US 12,322,382 B2
Topic-based semantic search of electronic documents based on machine learning models from Bayesian Belief networks
Michael Kingsley McCourt, Jr., Santa Barbara, CA (US); Kian Ghodoussi, Los Angeles, CA (US); and Victor Borda, Santa Barbara, CA (US)
Assigned to Invoca, Inc., Santa Barbara, CA (US)
Filed by INVOCA, INC., Santa Barbara, CA (US)
Filed on Mar. 17, 2023, as Appl. No. 18/185,496.
Prior Publication US 2024/0312451 A1, Sep. 19, 2024
Int. Cl. G10L 15/22 (2006.01); G06F 16/338 (2019.01); G06F 16/35 (2019.01); G10L 15/06 (2013.01); G10L 15/10 (2006.01); G10L 15/14 (2006.01); G10L 15/18 (2013.01); G10L 15/197 (2013.01)

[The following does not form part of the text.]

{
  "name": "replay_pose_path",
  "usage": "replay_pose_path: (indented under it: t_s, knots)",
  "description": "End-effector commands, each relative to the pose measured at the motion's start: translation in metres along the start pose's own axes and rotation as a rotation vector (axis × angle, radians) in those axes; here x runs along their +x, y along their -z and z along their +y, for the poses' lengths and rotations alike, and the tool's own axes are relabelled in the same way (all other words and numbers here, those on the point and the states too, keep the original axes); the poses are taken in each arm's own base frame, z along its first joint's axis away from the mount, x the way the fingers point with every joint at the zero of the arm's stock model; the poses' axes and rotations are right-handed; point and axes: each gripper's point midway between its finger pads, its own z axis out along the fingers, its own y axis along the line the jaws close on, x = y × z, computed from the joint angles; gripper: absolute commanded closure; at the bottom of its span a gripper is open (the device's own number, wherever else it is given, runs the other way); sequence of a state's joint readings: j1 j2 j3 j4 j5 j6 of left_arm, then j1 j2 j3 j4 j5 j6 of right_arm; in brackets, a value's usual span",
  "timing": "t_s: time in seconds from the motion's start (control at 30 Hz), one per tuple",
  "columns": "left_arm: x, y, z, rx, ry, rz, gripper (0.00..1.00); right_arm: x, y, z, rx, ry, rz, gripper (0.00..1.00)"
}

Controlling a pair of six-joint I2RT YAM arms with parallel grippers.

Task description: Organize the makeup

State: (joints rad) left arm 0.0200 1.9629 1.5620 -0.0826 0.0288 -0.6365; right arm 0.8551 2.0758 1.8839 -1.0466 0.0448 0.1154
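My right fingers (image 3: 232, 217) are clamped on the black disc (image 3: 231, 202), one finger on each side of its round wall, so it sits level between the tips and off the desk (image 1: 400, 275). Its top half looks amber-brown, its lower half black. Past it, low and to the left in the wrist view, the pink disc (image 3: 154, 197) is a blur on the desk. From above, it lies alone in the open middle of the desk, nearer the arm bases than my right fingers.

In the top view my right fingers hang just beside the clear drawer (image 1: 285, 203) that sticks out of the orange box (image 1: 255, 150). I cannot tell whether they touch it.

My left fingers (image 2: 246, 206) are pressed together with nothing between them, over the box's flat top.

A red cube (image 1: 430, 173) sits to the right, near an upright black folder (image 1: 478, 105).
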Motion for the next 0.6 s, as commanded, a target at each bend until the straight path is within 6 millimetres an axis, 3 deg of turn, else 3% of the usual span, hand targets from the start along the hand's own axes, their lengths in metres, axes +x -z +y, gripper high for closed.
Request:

CPC G10L 15/1815 (2013.01) [G06F 16/338 (2019.01); G06F 16/35 (2019.01); G10L 15/063 (2013.01); G10L 15/10 (2013.01); G10L 15/14 (2013.01); G10L 15/197 (2013.01); G10L 15/22 (2013.01)] 30 Claims
OG exemplary drawing
 
1. A computer-implemented method executed using a computing device, the method comprising:
digitally generating and storing a machine learning statistical topic model in computer memory, the topic model being programmed to model call transcript data representing words spoken on a call as a function of one or more topics of a set of topics, the set of topics being modeled to comprise a set of pre-seeded topics and a set of non-pre-seeded topics, and the one or more topics being modeled as a function of a probability distribution of topics; programmatically pre-seeding the topic model with a set of keyword groups, each keyword group associating a respective set of keywords with a topic of the set of pre-seeded topics; programmatically training the topic model using unlabeled training data; conjoining a classifier to the topic model to create a classifier model, the classifier defining a joint probability distribution over topic vectors and one or more observed labels; programmatically training the classifier model using labeled training data; receiving target call transcript data comprising an electronic digital representation of a verbal transcription of a target call; programmatically determining, using the classifier model, at least one of one or more topics of the target call or one or more classifications of the target call; digitally storing the target call transcript data with additional data indicating the determined one or more topics of the target call and/or the determined one or more classifications of the target call;
accessing, in computer storage, a first digitally stored electronic document comprising a first text;
receiving computer input specifying a search query comprising one or more search terms;
processing the search query using the classifier model to output a query topic vector representing a thematic content of the search query;
processing the first text using the classifier model to output and store in the computer memory a first plurality of topic vectors each representing a topic in the text;
using the query topic vector and the first plurality of topic vectors, calculating a plurality of similarity values, each of the similarity values representing a similarity of the query topic vector to a particular topic vector among the first plurality of topic vectors;
outputting a visual display that specifies one or more topic vectors among the first plurality of topic vectors having one or more corresponding similarity values that are greater than a specified threshold similarity value.